When it comes to Islam, the GOP is letting the folks in the tinfoil hats steer the ship. Discarding the Bush-era "religion of peace" rhetoric that helped draw socially conservative Muslims to the GOP, Republicans have settled on a political narrative that implies any religiously observant Muslim is a potential domestic threat.
The resistance to the proposed Islamic community center in Lower Manhattan is hardly an exception. Protests against proposals for Muslim religious buildings are happening across the country, fueled by conservative writers intent on convincing their audience that Muslims are secretly plotting to end the American way of life and replace the Constitution with Taliban-style Sharia law. By treating all Muslim Americans as potential terrorist sympathizers, anti-Muslim conservatives strengthen the extremist narrative that the West is at war with Islam and further isolate Muslim citizens from American society.
These fears couldn't be more overblown. A 2007 Pew Study on Muslim Americans found "them to be largely assimilated, happy with their lives, and moderate with respect to many of the issues that have divided Muslims and Westerners around the world." Not only are American Muslims better integrated than their European counterparts, the possibility of America suddenly tossing out the Constitution in favor of Sayyid Qutb's greatest hits is as likely as President Barack Obama publicly converting to Scientology to prove once and for all that he isn't a Muslim. Integration has always been the American body politic's best antibody against the virus of radical political ideology.
Still, the political benefits for Republicans in demonizing Muslims and forcing Democrats into the uncomfortable position of defending them are obvious. Americans as a whole have very negative views of Islam. According to a recent Pew poll, the number of Americans who view Islam favorably has gone down 11 points since 2005, from 41 percent to 30 percent. A plurality of Americans, 38 percent, now see Islam unfavorably. Americans' deepening suspicion of Islam likely has multiple causes, including the emergence of Islamophobia as a political tool and its ongoing association with long and unpopular wars in Iraq and Afghanistan.

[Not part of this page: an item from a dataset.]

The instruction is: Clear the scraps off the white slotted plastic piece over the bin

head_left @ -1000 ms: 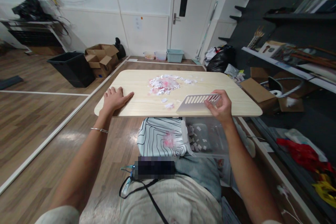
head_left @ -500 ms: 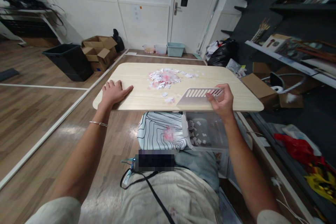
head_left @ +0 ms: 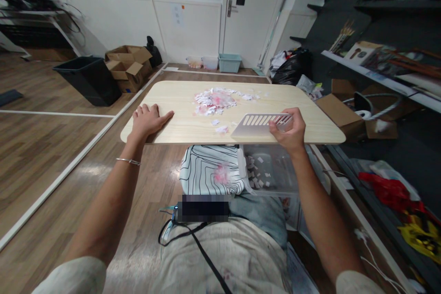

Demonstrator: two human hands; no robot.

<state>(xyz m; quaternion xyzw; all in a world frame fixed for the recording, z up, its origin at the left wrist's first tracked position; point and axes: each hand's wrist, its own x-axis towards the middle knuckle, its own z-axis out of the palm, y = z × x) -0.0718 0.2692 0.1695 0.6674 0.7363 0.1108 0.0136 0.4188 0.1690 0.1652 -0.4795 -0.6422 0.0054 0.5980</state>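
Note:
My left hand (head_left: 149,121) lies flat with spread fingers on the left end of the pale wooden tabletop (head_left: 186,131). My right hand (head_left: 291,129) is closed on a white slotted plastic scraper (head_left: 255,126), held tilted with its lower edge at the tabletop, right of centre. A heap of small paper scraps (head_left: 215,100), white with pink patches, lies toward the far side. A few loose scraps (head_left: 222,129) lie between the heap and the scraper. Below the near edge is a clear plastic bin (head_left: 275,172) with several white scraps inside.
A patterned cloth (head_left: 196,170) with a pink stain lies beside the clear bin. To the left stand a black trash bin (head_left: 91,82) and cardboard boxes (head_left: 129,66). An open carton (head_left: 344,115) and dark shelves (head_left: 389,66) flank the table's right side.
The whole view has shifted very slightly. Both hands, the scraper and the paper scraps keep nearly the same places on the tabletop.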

It's important to view these numbers in context, however. Despite their negative views toward Islam, other polls show that most Americans think American Muslims are patriotic and hardworking, and a majority of Americans in the Pew poll still support the right of Muslims to build houses of worship wherever they want even if their neighbors object. That's good, because one of the things Muslims can do both to stem domestic radicalization and calm American anxieties about Islam is to build more mosques. A recent joint study conducted by professors at Duke University and the University of North Carolina at Chapel Hill showed that mosques can be a deterrent to domestic terrorism. This isn't mere coincidence but design -- the Duke-UNC study found that following the September 11 attacks, Muslim leaders made serious, sustained efforts to combat radicalism. Muslim Americans, the Duke-UNC report says, adopted numerous internal self-policing practices to prevent the growth of radical ideology in their communities.

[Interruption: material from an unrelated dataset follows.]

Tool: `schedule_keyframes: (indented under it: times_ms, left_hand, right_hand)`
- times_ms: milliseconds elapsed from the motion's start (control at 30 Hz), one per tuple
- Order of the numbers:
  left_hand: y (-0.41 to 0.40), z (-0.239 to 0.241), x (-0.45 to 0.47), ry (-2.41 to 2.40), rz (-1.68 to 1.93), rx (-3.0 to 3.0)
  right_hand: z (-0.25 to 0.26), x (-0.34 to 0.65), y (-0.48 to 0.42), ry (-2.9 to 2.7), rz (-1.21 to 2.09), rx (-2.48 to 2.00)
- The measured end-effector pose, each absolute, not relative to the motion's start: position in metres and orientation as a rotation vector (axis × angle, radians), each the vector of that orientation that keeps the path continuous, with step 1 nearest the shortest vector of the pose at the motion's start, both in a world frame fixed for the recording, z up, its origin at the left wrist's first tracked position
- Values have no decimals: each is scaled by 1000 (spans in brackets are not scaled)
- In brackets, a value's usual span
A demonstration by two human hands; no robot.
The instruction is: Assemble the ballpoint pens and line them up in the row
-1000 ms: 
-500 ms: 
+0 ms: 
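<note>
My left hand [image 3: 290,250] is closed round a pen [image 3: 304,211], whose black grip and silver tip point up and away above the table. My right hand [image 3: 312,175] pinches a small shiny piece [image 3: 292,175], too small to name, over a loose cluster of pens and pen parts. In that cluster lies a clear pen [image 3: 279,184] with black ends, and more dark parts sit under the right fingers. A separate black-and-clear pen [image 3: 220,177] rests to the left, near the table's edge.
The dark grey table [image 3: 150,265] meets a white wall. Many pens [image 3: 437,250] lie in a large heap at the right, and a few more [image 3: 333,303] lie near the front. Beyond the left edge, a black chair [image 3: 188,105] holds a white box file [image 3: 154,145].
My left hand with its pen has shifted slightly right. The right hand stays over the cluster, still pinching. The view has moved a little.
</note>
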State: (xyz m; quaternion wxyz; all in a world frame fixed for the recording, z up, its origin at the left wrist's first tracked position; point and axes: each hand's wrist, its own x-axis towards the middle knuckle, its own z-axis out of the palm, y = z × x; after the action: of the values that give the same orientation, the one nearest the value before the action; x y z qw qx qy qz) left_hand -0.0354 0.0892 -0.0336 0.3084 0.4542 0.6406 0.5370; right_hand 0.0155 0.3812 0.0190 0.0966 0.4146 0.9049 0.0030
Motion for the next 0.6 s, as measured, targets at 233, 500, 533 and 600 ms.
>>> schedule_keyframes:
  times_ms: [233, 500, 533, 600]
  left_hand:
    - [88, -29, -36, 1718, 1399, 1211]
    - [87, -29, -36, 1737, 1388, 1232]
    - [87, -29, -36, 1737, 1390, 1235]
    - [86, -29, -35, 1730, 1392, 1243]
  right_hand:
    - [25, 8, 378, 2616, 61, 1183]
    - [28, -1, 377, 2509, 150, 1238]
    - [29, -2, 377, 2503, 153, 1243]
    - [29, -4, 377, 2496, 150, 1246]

Radicalization is a complex process. While the months America spent debating whether or not Muslims should be prevented from building religious establishments near Ground Zero will undoubtedly be formative for some young Muslims, blaming any future instances of homegrown radicalization on the Islamophobic undertones of the debate over the Park51 project would be like blaming Marilyn Manson for the Columbine shootings. Mainstream Muslim religious institutions, however, help address a number of the factors that can lead to radicalization -- the development of an anti-American Muslim identity, social isolation, and extremist misconceptions about Muslim religious obligations. "Muslim-Americans with a strong, traditional religious training," the report concluded, "are far less likely to radicalize than those whose knowledge of Islam is incomplete."

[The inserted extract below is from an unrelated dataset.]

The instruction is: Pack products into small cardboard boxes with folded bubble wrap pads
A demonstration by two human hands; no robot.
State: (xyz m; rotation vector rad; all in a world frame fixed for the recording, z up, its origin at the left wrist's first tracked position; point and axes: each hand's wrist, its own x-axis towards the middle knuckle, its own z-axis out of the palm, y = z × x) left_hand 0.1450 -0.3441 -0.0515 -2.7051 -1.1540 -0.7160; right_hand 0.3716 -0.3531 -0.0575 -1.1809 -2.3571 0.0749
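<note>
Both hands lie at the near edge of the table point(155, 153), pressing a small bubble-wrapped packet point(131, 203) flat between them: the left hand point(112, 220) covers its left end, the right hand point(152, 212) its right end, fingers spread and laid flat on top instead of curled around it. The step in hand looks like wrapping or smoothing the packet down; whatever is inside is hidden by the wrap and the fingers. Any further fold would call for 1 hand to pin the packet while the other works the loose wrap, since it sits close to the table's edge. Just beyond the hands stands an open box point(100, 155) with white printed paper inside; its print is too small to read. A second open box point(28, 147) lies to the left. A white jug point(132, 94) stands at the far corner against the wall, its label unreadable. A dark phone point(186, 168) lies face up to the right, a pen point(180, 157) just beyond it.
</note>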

Some mosques have proved to be hotbeds of radicalism, but these are few and far between, and as the manufactured controversy over the moderate, Americanized Imam at the center of the Park51 project shows, judgments about who is a public danger are best left to national-security professionals, not angry mobs or cable news hosts. Mainstream religious institutions give frustrated or alienated Muslim youth a community to help them express their grievances constructively and access to elders who can help stop them from falling down a dark path. Being part of a congregation also places them within a concerned community that can notify the proper authorities if necessary. According to a recent study by the Muslim Public Affairs Council, nearly a third of homegrown terrorism plots since 9/11 have been disrupted with the aid of the American Muslim community.
More mosques wouldn't just help deter terrorism. Americans' negative views toward Islam aren't just the product of opportunistic political demagogues and Islamophobic conspiracy theorists; they're a reaction to the fact that Americans don't really know many Muslims, and just about the only time they're hearing about Islam, it's in the context of terrorism and violence. According to a recent TIME poll, only 37 percent of Americans know any actual Muslims. The construction of more Muslim religious institutions in the United States would provide opportunities for building relationships between Muslim and non-Muslim Americans and go a long way toward mitigating the ignorance that fuels Islamophobic rage.
Nevertheless, acting out of fear almost always produces the opposite of the desired outcome. The protests against proposed mosques and community centers are blocking one of the most useful tools for preventing homegrown radicalization. The worst way to fight terrorism is by being terrified.